Dos sitios feísimos y un impulso
Copenhague me ha gustado más ahora. Pisé por primera vez esta ciudad cuando crucé Europa durante un verano de Interrail, uno de esos viajes que nos hicieron más y mejores europeos a los jóvenes de los 90. De aquel viaje recuerdo cruzar la ciudad en unas bicis destartaladas que ofrecía el ayuntamiento y la sensación de ser muy bajito todo el rato.
Sigo siendo muy bajito todo el rato, pero también es verdad que esta ciudad y yo hemos cambiado muchísimo a lo largo de este último cuarto de siglo. Copenhague, por ejemplo, es muchísimo más bella ahora. La evolución urbanística es asombrosa: barrios enteros se han transformado para dar cabida a una forma de vivir a la medida de los vecinos, de todos.
La ciudad es moderna, su arquitectura rima bien entre el pasado regio y la vanguardia atrevida y he sacado un montón de fotos de una belleza evidente de sus edificios más jóvenes, sus palacios, algún tobogán y parques envidiables.
Y en cambio quiero escribir sobre dos sitios feos. Feísimos. Dos sitios de los cuales no tengo foto, pero sí tengo un recuerdo. Dos recuerdos que voy a acariciar con cariño para siempre. El domingo en Copenhague diluvió. Empezó chispeando desde el amanecer y aquello acabó siendo una tormenta de verano implacable y violenta a mediodía.
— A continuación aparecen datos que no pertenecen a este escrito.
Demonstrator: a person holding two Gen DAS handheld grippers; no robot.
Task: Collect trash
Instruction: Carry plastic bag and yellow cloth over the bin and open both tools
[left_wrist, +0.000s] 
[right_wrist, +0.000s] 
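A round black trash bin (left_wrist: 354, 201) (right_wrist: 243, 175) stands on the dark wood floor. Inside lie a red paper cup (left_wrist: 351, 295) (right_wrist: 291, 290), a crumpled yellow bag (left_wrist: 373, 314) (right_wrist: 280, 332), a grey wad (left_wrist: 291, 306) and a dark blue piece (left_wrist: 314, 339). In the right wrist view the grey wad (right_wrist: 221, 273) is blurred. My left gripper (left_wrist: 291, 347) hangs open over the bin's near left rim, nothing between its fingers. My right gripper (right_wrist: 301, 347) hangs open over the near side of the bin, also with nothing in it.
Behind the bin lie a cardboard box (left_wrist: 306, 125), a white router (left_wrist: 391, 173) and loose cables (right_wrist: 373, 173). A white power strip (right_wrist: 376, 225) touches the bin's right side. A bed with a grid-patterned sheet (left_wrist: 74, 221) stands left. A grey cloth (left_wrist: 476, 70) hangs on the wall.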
Nos pilló en la zona portuaria, junto a la terminal marítima de la que salen los ferries a Oslo y cuando ya no había dónde esconderse del aguacero, encontramos refugio en el portal de una naviera. Ahí oímos rugir al cielo y vimos cómo se montaba un río frente a nuestros pies. Ahí pasamos, en uno de los sitios más feos de toda la ciudad, un buen rato de nuestras vacaciones danesas. Hay paseos bellísimos de los que no me acordaré en septiembre. De ese portal de cemento lleno de arañas y de ese rato entre la naviera y la terminal de los ferries me voy a acordar seguro; en la tormenta estábamos juntos y sonriendo.
Hemos comido fabulosamente bien en Copenhague y hemos compartido varios cafés excepcionales. Para otoño se me habrá olvidado ya alguno, pero hay un tramo de la carretera principal del barrio de Holmen del que no me voy a olvidar. Toda esa zona es preciosa, no te lo niego, pero hay un ratito de la ruta especialmente feo e irrelevante, como medio kilómetro de suelo de pavés y fábricas medio abandonadas en los márgenes de la avenida.
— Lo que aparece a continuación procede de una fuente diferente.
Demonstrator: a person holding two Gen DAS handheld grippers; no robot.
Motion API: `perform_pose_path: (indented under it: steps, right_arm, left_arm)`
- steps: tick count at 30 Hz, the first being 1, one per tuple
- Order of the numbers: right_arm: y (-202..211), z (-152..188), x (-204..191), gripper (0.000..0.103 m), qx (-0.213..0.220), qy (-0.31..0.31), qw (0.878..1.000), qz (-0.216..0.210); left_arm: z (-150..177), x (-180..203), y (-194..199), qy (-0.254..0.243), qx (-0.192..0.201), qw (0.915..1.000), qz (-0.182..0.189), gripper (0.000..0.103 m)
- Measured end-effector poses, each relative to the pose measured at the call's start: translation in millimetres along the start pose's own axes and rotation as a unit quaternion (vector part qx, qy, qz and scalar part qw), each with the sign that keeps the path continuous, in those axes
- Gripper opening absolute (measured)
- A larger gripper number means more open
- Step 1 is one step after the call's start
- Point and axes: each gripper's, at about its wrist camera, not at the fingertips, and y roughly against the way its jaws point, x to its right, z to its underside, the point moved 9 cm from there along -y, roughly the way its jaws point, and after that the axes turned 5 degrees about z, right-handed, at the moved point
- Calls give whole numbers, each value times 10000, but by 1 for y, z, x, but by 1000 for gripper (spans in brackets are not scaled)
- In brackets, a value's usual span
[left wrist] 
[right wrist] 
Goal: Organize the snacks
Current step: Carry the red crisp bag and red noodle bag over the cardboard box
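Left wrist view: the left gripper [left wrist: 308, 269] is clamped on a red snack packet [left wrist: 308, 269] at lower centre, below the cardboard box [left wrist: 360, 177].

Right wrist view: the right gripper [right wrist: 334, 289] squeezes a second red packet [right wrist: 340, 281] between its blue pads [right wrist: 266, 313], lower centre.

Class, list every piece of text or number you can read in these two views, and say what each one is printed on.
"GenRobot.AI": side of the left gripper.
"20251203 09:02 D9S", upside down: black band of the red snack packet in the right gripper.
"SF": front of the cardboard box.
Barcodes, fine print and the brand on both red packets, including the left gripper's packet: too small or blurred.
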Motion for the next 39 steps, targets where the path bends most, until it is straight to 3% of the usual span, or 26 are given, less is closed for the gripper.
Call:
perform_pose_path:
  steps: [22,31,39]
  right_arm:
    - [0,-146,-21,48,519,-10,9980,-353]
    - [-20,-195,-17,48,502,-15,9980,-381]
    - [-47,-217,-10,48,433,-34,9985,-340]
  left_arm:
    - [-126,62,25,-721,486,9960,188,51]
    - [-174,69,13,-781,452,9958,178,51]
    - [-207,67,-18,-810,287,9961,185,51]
Era lunes, habíamos alquilado unas bicis que resultaron ser de piñón fijo y nos costó algún kilómetro dominar cómo se maneja eso de frenar a contra pedal. Para cuando surcábamos Holmen todo estaba en paz y bajo control. Ibas delante de mí, yo notaba el viento en la cara y estábamos llegando a desayunar en bicicleta cerca del mar. ¿Acaso se puede ser más feliz en un sitio así de feo? Pues claro que no.
Se me van a olvidar estampas preciosas de esta ciudad bien peinada y moderna. No me acordaré de sitios que esta semana me han parecido hermosos y en cambio hay dos rincones feísimos que me llevo tatuados; dos rincones y un momento de impulso. La memoria decide dónde resplandece y a esos dos adefesios urbanos se va a sumar un segundo de aceleración intrépida.
El martes a mediodía nos subimos juntos a unos columpios y revivimos esa sensación de la que deben de disfrutar los trapecistas. ¿Sabes cuando notas que casi vuelas en el punto más alto del vuelo del columpio? Ese momento fue. Ese instante también me lo voy a quedar para siempre.
El olor a cardamomo
Cuando atravesamos ese tramo horrible de feo del barrio de Holmen íbamos a desayunar al obrador central de Hart Bageri. Sí, ya sé que tienen varios locales mucho más accesibles por toda la ciudad, pero me parecía mejor idea ir a desayunar cerca de los hornos. Y estoy convencido de que no hay plan mejor de desayuno en Copenhague: irse a las afueras a pedir un croissant de cardamomo.
Salir del centro, regalarse el paseo hasta aquí, disfrutar de la calma entre las naves y los diques y pedir café de filtro con el hojaldre. Dime tú que no es esto un planazo para un día de verano infinito de los que amanecen mucho antes de las seis de la mañana. Llegar hasta aquí a pedales, probar el pan recién horneado y distinguir el aroma de la mantequilla y las fresas en el ambiente mientras que se desperezan los barcos que van saliendo de los canales según avanza el día.